# Square panels with track saw?



## Njner (Sep 13, 2016)

For the guys using track saws or equivalent, how are you making sure you're getting square panels? If you're registering cut lines off factory edges what are you using to make sure the factory edges are perpendicular?


----------



## LittleBlackDuck (Feb 26, 2016)

I cannot go past my TSO GRS-16 PE...

Check out *TommyMick*'s post her.


----------



## Sparks500 (Jun 30, 2017)

Years ago I bought drywall square that hangs in my garage and when I break down sheet goods i use for laying out. Hasn't steered me wrong yet.


----------



## Scap (Aug 7, 2018)

> I cannot go past my TSO GRS-16 PE...
> 
> Check out *TommyMick* s post her.
> 
> - LittleBlackDuck


Holy crap, I never knew I needed this until now!!!
Thanks for posting that link. I watched the video and can't live without them!


----------



## pottz (Sep 15, 2015)

> Years ago I bought drywall square that hangs in my garage and when I break down sheet goods i use for laying out. Hasn't steered me wrong yet.
> 
> - Sparks500


got one myself but i use my track saw to break down sheet goods then finish up on the table saw.this is just my preference.


----------



## therealSteveN (Oct 29, 2016)

potzz, do you have the DeWalley track square, or the one Duck posted?

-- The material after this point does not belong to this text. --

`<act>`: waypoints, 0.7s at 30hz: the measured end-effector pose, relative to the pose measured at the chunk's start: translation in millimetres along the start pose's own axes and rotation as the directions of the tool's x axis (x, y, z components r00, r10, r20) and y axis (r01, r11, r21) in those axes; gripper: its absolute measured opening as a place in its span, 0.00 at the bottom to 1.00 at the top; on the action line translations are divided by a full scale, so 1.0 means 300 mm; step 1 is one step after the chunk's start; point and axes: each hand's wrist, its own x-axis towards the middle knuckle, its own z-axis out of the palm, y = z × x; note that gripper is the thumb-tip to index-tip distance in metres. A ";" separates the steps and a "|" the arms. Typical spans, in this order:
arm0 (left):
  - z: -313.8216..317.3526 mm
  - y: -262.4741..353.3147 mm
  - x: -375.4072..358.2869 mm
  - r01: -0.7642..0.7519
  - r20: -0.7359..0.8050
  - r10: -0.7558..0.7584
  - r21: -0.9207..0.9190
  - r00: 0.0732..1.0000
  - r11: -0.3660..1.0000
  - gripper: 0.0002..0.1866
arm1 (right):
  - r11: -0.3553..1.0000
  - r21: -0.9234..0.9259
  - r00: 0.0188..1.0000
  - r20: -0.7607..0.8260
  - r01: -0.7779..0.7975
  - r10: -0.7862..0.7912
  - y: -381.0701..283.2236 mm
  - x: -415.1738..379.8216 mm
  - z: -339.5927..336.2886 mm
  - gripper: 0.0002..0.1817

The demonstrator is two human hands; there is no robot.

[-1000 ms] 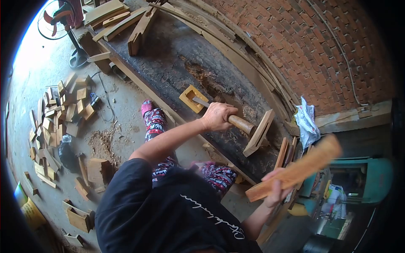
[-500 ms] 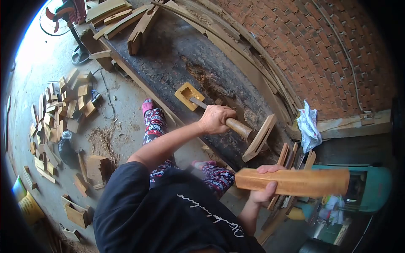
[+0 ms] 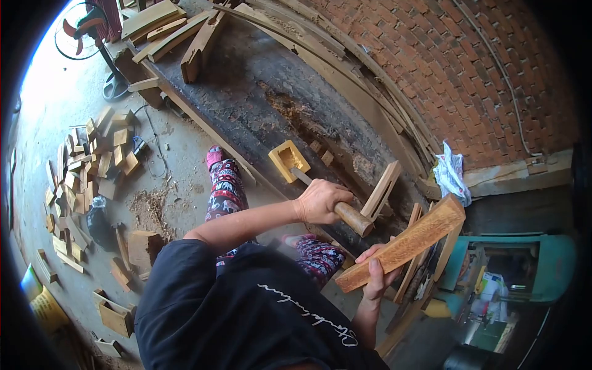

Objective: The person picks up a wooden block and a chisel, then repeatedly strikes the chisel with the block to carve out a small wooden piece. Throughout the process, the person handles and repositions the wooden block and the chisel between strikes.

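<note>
My left hand [image 3: 324, 201] is closed round a chisel [image 3: 354, 219] with a thick wooden handle. The blade tip reaches into the hollow of a small yellowish wood block [image 3: 281, 163], which lies on the dark, worn workbench [image 3: 237, 102]. Gripped in my right hand [image 3: 377, 279] is a long, heavy wooden block [image 3: 410, 242], tilted with its far end raised to the right of the chisel handle. Beyond the handle, a slotted wooden piece [image 3: 387, 180] stands on the bench.
Wood shavings [image 3: 290, 110] fill a rough hollow in the bench. Long boards [image 3: 345, 52] line the brick wall [image 3: 431, 68]. Many offcuts [image 3: 92, 160] lie piled on the floor at left, near a fan [image 3: 83, 29]. A green machine [image 3: 552, 265] stands at right.
My right hand has swung the long wooden block from level to a steep tilt. The yellowish block and the chisel have shifted right and slightly down.
</note>
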 end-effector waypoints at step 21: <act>-0.054 -0.088 0.072 0.062 -0.082 -0.059 0.038 0.995 0.997 0.11 | 0.979 -0.188 0.988 0.117 -0.075 0.098 0.069 0.034 -0.001 0.18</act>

https://www.dewalt.com/products/accessories/tool-accessories/saw-accessories/track-saw-accessories/tracksaw-tsquare/dws5027

I agree with the overcut with the track saw. Heck you do it, or maybe should do it with solid stock when you do a rough breakdown. Don't see why a fella wouldn't with even harder to handle sheet goods. Get em down to easily manageable, then finish them off on the table saw.


----------



## TechTeacher04 (Mar 17, 2014)

I have one of these https://www.woodpeck.com/accessories/festool-aftermarket-accessories/woodpeckers-adjustable-track-square.html

I am still a little ashamed at how much is costs, but I liked the features and have had great luck using it.


----------



## rwe2156 (May 7, 2014)

$350? Seriously? I can afford them, but on just on principle I wouldn't buy a Woodpecker product if I were a millionaire!!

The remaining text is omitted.